__Task to carry out__:
Any images in the material are to be dropped while every line is retyped exactly.

Start of Supplied data

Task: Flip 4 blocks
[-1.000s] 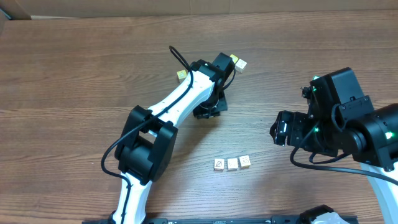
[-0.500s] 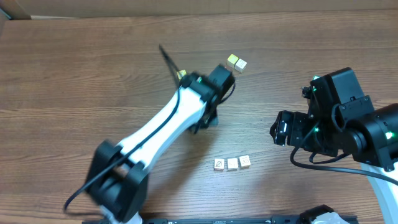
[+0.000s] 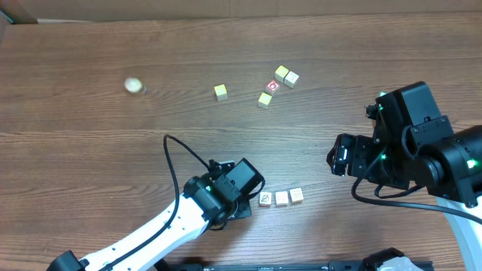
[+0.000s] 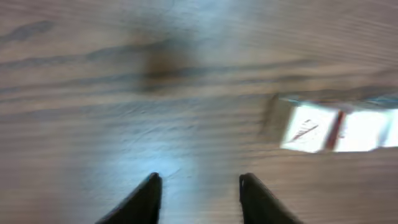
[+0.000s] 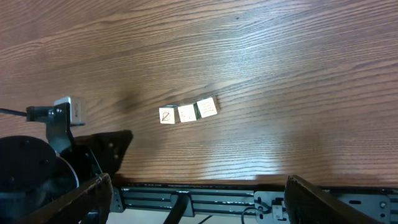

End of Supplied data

__Result below__:
Task: Flip 4 blocks
[-1.000s] 
[-0.500s] 
[+0.000s] 
[+0.000s] 
[+0.000s] 

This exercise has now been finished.